— Поживете — увидите.
Собственно говоря, они еще за работу не принимались, а только совещались и готовились.
Но вот появился и старый знакомый — товарищ Ефим, тот самый, что, томясь в царском узилище, ел на Рождество гуся (с ударением на «я»).
Ефим, смущенно улыбаясь, объявил, что задумал политическую статью.
— Пока что придумал только заглавие. «Плеве и его плевелы»[294]. Хотелось бы поскорее напечатать.
— А где же статья?
— Да вот статью-то пока что еще не придумал.
Появился некто Гуковский. Разевал щербатый рот, стучал ногтем по зубным корешкам, говорил с гордостью:
— Цинга.
Все должны были понимать, что пострадал за идею и был в ссылке. Появился приезжий из-за границы Гусев[295]. Кто-то про него сказал, что он «здорово поет». В общем, все они были похожи друг на друга. И даже говорили одинаково, иронически оттягивая губы и чего-то недоговаривая.
Мне предложили писать что-нибудь сатирическое.
Злобой дня был тогда Трепов[296]. Я себе сейчас плохо представляю, какой именно пост он занимал, но пост был ответственный и важный, и называли Трепова «Патрон». При только что произошедшем усмирении бунта этот «Патрон» дал солдатам приказ, чтобы они стреляли и патронов не жалели. Вскоре после этого он был смещен.
Редакция решила, что я должна эту историю отметить.
Я написала басню о «Патроне и патронах». Басня кончалась словами:
Трепов, не по доброй воле ли
С места вам пришлось слететь,
Сами вы писать изволили,
Чтоб «патронов не жалеть».
Басню спешно набрали, и она должна была появиться на другой же день.
И не появилась.
В чем дело?
Из боковой комнаты вылезло что-то — не то Гусев, не то Гуковский — и сказало:
— Я попросил задержать, потому что я не уверен, можно ли рифмовать «изволили» и «воле ли». Это надо обсудить на редакционном собрании.
Пошла к Румянцеву.
— Петр Петрович, задерживать нельзя. Дня через два любая газета успеет придумать этот каламбур, и тогда уже печатать будет поздно.
Румянцев сейчас же побежал в типографию, и на следующий день басня появилась, а к вечеру уже везде — на улицах, в трамваях, в клубах, в гостиных, на студенческих сходках — повторяли шутку о «Патроне и патронах». Мне хотелось было рассказать об этом тому знатоку рифм, который накануне задержал мою басню, но так как все они были похожи друг на друга, то я боялась, что еще огорчу невинного. Да и Румянцев сказал:
— Бросьте. Он сам отлично знает. А задержал басню, просто чтобы показать, что он тоже что-то значит и чего-нибудь да стоит.

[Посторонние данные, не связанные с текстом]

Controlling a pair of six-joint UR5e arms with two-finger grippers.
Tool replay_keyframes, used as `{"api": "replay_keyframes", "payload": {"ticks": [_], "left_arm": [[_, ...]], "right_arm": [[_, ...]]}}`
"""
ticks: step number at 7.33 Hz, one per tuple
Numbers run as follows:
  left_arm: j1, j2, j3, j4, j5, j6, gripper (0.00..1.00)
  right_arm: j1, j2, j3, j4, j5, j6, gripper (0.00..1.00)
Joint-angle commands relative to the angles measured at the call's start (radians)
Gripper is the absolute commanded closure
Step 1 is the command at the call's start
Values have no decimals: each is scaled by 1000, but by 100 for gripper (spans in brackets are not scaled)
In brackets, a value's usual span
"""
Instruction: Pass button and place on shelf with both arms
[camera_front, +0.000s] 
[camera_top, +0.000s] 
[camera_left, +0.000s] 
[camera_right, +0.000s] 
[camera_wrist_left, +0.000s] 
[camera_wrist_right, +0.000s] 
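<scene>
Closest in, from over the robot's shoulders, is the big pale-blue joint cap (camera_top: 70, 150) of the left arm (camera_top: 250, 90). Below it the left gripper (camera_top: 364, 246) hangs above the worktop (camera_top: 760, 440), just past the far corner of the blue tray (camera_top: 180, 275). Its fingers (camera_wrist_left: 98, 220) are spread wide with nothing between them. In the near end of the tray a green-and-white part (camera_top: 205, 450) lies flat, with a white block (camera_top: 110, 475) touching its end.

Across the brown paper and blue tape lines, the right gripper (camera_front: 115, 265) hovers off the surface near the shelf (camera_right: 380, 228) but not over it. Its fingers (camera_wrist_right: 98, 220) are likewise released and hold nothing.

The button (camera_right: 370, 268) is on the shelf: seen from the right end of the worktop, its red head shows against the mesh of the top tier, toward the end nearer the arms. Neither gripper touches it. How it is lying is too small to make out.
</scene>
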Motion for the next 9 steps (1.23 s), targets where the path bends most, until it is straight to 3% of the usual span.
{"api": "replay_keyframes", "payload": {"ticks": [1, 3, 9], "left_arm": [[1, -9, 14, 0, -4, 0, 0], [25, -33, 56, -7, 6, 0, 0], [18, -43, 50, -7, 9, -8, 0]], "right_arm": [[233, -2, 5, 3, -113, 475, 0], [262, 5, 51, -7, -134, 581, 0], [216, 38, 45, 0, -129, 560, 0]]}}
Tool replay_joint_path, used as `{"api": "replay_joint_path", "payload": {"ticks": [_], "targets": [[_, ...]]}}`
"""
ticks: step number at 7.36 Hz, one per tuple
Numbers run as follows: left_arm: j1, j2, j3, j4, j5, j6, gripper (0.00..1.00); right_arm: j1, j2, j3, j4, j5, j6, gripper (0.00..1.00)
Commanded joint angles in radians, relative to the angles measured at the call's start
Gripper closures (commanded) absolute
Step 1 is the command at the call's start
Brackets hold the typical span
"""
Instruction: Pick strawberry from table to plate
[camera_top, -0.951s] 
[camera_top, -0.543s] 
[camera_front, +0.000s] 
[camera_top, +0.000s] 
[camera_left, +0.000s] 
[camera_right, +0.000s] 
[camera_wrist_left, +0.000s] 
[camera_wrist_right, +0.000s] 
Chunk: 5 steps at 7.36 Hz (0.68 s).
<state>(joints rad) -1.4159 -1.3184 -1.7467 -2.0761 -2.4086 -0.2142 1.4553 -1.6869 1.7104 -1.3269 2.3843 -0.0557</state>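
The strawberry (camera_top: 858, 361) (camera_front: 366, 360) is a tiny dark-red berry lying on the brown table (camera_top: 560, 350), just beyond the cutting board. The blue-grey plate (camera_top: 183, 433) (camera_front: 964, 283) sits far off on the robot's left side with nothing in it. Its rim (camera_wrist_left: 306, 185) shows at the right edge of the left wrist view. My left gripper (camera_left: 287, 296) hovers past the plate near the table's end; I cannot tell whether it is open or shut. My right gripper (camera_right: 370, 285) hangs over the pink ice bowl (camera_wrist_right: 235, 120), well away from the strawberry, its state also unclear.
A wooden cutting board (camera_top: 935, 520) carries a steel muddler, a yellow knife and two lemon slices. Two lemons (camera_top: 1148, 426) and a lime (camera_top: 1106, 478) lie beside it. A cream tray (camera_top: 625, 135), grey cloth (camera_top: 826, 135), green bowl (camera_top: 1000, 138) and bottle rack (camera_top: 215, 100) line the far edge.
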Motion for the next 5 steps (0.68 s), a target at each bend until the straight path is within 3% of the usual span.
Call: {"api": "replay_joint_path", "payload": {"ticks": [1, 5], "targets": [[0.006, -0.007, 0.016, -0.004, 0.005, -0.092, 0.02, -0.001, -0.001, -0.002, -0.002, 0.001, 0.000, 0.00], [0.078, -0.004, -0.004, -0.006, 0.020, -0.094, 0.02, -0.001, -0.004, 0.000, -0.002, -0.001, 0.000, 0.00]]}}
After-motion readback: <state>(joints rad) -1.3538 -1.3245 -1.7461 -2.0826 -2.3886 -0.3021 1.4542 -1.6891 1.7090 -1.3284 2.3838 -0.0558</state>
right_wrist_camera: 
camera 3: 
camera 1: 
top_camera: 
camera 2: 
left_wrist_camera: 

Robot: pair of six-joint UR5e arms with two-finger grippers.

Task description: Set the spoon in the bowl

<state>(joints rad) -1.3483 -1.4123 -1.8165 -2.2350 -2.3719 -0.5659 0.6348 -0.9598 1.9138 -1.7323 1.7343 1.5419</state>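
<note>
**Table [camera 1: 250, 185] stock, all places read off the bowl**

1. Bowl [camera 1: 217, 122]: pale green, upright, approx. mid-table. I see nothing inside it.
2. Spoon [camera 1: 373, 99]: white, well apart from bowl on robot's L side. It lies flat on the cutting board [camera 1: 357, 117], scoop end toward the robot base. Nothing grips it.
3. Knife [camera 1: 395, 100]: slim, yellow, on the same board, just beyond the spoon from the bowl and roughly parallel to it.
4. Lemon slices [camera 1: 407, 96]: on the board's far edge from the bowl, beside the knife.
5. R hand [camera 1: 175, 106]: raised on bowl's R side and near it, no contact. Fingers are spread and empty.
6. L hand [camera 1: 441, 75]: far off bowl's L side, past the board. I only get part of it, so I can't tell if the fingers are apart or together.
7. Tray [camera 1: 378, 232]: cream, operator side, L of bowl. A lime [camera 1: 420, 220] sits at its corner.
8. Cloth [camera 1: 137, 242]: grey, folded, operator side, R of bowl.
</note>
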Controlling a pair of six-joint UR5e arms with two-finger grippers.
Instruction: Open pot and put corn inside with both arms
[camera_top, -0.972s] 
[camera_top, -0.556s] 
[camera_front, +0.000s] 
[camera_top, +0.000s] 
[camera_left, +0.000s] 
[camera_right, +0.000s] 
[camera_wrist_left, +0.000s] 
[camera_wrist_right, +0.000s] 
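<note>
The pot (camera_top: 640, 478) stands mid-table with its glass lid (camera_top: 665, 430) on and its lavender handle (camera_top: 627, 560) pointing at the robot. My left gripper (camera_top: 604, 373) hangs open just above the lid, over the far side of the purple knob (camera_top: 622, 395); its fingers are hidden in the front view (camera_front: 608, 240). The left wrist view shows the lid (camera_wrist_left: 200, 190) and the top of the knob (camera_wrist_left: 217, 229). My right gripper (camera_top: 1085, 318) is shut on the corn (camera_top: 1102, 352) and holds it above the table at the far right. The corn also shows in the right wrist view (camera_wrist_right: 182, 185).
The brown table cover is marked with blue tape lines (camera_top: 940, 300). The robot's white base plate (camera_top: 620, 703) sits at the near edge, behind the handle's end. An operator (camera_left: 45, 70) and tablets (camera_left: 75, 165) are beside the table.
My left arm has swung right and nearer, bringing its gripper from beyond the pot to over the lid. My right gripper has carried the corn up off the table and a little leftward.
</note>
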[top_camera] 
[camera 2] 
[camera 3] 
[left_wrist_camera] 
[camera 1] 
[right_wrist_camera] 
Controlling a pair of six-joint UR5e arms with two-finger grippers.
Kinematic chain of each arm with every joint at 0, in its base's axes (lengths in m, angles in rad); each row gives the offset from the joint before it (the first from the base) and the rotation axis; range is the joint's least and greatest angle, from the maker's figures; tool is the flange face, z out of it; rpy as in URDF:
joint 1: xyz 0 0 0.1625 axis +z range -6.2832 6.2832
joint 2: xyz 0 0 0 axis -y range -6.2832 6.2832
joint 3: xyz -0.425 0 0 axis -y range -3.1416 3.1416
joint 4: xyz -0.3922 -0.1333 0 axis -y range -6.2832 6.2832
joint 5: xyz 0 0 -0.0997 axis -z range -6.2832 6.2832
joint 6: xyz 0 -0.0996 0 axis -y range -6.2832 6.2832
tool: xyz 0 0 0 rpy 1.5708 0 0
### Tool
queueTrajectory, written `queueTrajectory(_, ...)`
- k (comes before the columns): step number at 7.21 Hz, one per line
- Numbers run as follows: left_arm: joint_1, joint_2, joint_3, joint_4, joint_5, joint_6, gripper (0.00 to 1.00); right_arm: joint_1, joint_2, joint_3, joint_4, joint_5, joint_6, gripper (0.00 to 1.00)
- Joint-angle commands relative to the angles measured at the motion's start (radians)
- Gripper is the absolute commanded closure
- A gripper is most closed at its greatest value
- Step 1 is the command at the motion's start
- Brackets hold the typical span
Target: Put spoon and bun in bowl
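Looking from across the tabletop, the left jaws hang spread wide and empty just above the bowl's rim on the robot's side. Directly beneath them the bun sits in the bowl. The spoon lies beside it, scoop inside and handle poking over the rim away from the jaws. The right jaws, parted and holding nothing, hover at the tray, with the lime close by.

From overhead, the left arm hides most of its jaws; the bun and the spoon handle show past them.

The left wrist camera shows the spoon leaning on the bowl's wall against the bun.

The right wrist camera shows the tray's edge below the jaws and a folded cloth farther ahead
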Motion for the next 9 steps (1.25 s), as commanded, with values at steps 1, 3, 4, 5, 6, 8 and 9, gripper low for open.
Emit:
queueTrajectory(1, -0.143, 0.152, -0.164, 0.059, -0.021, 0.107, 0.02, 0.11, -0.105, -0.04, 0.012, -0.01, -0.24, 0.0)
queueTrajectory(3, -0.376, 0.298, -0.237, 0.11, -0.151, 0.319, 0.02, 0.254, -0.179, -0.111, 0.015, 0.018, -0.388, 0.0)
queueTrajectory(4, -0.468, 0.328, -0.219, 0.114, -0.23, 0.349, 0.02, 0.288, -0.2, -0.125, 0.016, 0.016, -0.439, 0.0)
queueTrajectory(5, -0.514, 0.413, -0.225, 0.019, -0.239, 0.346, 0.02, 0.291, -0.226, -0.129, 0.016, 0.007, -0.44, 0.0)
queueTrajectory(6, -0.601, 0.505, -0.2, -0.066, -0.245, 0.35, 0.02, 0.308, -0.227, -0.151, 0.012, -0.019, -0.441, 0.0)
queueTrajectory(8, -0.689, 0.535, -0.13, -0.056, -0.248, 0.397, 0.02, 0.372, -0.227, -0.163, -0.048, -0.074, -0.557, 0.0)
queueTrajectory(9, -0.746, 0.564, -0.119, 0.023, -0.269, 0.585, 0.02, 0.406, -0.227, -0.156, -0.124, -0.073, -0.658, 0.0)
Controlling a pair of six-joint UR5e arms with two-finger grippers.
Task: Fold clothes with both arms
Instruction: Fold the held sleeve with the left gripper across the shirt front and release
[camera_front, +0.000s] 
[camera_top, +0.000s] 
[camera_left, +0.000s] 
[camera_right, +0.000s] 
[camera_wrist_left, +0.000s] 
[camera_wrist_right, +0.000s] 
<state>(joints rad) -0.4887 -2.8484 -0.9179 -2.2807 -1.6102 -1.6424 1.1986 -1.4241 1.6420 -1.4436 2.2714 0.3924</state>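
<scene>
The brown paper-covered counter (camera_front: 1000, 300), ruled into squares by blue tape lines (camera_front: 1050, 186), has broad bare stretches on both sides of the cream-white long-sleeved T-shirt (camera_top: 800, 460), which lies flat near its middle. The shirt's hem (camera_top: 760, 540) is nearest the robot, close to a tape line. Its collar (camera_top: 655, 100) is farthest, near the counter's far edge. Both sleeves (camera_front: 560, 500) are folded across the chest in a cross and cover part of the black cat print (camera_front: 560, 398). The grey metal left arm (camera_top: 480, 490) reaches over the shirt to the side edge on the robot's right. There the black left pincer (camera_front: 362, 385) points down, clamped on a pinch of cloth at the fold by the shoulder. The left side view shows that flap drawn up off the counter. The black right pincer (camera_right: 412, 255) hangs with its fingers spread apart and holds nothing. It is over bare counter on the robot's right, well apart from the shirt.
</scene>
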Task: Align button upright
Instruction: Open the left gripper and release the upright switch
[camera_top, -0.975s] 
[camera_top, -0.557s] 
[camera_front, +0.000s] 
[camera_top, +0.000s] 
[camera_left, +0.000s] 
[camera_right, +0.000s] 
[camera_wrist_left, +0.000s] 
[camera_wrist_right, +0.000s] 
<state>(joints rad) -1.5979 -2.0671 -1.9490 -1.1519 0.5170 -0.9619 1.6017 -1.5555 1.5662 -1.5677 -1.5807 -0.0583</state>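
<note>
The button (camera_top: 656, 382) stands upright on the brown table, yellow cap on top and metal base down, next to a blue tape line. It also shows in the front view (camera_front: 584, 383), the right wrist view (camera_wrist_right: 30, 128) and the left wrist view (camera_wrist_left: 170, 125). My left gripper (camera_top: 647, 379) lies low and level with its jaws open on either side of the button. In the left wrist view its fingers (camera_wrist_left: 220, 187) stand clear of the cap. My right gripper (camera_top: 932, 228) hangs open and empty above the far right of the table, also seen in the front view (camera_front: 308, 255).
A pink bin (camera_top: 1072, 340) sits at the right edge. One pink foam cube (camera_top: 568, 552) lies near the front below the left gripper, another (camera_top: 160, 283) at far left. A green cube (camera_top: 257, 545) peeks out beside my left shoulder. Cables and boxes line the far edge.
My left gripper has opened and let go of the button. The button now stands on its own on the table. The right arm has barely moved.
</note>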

— Что же он, писатель? Почему он такой знаток по части рифм? И потом, ведь «они» должны ведать, согласно договору, только политической частью газеты. Если вы знаете, кто именно это был, то передайте ему от меня, что я хочу внести кой-какие поправки в их передовые статьи.
— Это действительно очень бы оживило газету, — засмеялся он. — А то последнее время к ней как будто падает интерес.
Нет, интерес к газете еще не падал. Нами начала интересоваться Москва. Прислал рассказ Валерий Брюсов. Минский получил письмо от Андрея Белого. Литературная часть газеты очень оживлялась.
В обществе по-прежнему шли разговоры о новых веяниях. Уловить какую-нибудь общую линию было трудно. В салонах обсуждали действия правительства, люди скромного ранга говорили:
— Мастеровщина бунтует. Им ведь что ни дай, все будет мало.
В парикмахерской рядом со мной завивалась краснощекая бабища, содержательница извозчичьего двора. Говорила парикмахеру:
— Я, мусью, теперь прямо боюсь из дому выходить.
— Чего же так?
— Да, говорят, скоро начнут антиллигенцию бить. Ужасти как боюсь.
В доме одной губернаторши встретила баронессу О. Ее недавно привезла из-за границы Зинаида Гиппиус. Баронесса очень возмущалась, что у нас нет своей карманьолы[297].
— Какая же революция без карманьолы? Карманьола — веселая революционная песенка, под которую пляшет торжествующий народ. Я напишу музыку, а кто-нибудь из ваших поэтов пусть сочинит слова. Я люблю писать музыку. У меня есть уже два романса. Один о влюбленном паше, другой — о влюбленной королеве. Теперь будет карманьола. Так не забудьте же. Поговорите с поэтами.